“Think in terms of 16,000 guests a day…going up and coming down


The following article by Brent Harley has been copied from the CLSA’s publication Landscapes.  A link to the original article can be found here.

Hemlock is a small gem of a ski area in the Fraser Valley of British Columbia. On a big day, Hemlock may host 1,150 skiers: the existing resort has 4 ski lifts servicing 35 trails on 145 hectares. It is renowned for its deep snow, great ski terrain and amazing vistas. The Sts’ailes First Nation has long considered the area magical, and the locals are well aware of its incredible potential for expansion.

In 2008, our firm, Brent Harley and Associates Inc. (BHA) was retained to create a Master Plan for Hemlock. We are a Whistler-based firm that focuses on the design of mountain resorts throughout the world. Our client, The Berezan Group, instructed us to fully explore the potential of expanding this fledging ski area into a major, all-season world-class destination resort. The Sts’ailes First Nation has long considered the area magical.



We acquired digital mapping of the surrounding Crown lands and initiated the project by completing an in-depth, GIS-based analysis. By layering the site’s characteristics (slope, elevation, aspect, fall-line, shape) with the environmental attributes (climate, vegetation, water, wildlife habitat, corridors), it quickly became clear to us that Hemlock’s potential was significant. The area has a wide variety of skiable and recreational terrain with a reliable snowpack, yearround backcountry opportunities, striking vistas and a beautiful mountainous setting dropping down 1430 metres to Harrison Lake.

Our analysis continued with an inventory of the logging, mining and backcountry tenures. Finally, and perhaps most importantly, we considered the historic and current land use interests of the Sts’ailes Band, encouraging the Berezan Group and the Band to initiate a “chief-to-chief” dialogue.

We created a wide variety of concepts, all envisioning a “unique cutting edge, four season mountain resort” with a sweeping appeal. The concepts were vetted through an iterative process that culminated in the Hemlock Master Plan. The mountain plan proposes a vast array of facilities for Hemlock, yet all are designed and located in harmony with the natural attributes of the terrain so as to minimize the resort’s footprint on the land.

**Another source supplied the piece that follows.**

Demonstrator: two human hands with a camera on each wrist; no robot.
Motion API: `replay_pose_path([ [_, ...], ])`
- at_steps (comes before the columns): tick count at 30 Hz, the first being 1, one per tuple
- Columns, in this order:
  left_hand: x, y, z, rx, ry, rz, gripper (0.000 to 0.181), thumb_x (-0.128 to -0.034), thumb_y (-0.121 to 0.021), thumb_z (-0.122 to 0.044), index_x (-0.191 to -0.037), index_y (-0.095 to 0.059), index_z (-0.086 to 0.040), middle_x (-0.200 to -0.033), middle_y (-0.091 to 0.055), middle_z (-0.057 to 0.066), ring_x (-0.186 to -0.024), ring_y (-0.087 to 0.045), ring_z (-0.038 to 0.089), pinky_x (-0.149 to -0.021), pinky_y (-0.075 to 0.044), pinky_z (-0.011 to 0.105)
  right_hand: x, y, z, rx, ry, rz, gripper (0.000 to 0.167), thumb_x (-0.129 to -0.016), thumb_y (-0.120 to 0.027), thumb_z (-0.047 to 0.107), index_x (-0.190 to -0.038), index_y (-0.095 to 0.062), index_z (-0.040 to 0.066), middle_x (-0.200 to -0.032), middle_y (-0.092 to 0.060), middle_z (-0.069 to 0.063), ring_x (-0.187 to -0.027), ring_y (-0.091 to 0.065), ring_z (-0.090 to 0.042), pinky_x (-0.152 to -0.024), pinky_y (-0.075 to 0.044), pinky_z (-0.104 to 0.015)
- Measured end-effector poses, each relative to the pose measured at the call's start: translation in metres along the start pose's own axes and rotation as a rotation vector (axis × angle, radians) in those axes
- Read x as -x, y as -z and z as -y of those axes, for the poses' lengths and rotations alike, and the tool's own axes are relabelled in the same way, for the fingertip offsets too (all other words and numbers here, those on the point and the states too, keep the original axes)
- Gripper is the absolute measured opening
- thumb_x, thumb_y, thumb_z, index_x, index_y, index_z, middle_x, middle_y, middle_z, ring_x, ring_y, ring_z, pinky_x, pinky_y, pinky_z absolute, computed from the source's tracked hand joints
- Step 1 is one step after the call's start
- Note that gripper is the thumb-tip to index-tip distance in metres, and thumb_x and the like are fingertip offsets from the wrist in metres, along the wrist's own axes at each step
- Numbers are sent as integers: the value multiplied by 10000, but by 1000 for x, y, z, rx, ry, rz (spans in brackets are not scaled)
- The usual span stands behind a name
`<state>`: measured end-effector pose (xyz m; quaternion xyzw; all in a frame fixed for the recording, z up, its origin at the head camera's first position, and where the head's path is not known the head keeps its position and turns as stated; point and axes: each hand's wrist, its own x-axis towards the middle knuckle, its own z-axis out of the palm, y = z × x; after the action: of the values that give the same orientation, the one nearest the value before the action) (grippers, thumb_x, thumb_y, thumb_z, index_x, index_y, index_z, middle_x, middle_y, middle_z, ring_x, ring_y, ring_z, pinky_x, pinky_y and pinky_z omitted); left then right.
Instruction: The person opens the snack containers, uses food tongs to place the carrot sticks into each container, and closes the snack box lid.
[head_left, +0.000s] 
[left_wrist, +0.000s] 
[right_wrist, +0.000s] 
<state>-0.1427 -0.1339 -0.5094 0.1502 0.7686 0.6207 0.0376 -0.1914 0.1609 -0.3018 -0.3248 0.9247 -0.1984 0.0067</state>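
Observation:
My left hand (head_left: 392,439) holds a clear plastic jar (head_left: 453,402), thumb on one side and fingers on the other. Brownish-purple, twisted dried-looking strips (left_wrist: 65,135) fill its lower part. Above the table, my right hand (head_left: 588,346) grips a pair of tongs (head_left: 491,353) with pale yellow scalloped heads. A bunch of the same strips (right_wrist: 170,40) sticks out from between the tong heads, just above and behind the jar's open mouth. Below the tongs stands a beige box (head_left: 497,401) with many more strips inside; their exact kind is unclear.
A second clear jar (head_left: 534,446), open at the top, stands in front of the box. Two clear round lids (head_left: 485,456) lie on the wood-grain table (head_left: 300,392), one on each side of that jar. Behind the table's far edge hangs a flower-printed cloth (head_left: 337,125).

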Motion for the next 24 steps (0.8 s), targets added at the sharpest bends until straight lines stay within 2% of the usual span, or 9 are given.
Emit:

Hemlock would transform into an easily accessible refuge from the City.

3d Existing resort -(with Texture) View3_reduced



The Master Planning process focused first on Hemlock’s primary attraction, the ski terrain. New skiing and snowboarding opportunities, staged from a series of villages, would promise diverse ski opportunities for all levels of skiers. We designed ski trails that optimize the skiing experience, taking into account slope gradients, orientation, reliable snowpack, skier skill classes (beginner, intermediate, expert), linkages and travel times. We considered connections to the base area villages and residential areas, to enhance the ski-to/ski-from opportunities. Day skiers and destination guests could choose to spend each day in a single area of the mountain or range further afield, exploring, travelling over snow from one end of Hemlock to the other.

From that starting point, we sited appropriately-sized ski lifts to complement trail location and design, balancing downhill capacities of the trails with uphill capacities of the lifts. This enabled us to calculate the Comfortable Carrying Capacity (CCC) of the resort in terms of total number of the skiers and snowboarders per day. At buildout, Hemlock will have 23 ski lifts servicing 283 formal trails, plus glades, for a total of 1,255 hectares of developed ski terrain. The alpine skiing facilities will have a CCC of 13,500 skiers/boarders per day.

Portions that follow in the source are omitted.